Exercise
Among the lines below, count those with "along". Give the total alone.

Dataset section
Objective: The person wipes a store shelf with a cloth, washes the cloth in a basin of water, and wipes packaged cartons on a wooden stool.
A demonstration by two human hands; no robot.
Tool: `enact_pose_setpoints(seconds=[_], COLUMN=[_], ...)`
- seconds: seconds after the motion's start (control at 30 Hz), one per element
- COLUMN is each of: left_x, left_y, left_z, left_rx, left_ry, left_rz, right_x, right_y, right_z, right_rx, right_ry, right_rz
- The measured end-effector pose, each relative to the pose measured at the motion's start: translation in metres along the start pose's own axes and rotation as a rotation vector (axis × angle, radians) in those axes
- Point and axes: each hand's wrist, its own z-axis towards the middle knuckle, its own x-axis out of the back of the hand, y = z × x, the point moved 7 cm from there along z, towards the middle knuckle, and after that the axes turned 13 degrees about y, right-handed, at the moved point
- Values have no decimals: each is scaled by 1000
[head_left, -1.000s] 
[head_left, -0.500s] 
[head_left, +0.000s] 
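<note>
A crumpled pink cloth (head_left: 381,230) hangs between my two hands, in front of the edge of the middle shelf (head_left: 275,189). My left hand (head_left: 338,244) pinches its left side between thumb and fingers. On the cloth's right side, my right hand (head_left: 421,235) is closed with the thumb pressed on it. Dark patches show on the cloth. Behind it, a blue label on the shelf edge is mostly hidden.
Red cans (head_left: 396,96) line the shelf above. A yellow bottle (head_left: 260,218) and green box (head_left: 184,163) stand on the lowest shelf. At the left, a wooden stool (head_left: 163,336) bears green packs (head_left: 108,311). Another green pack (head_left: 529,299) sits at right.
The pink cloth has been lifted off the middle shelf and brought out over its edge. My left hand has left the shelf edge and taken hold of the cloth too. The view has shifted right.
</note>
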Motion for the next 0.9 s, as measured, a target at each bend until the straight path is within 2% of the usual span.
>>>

Response
2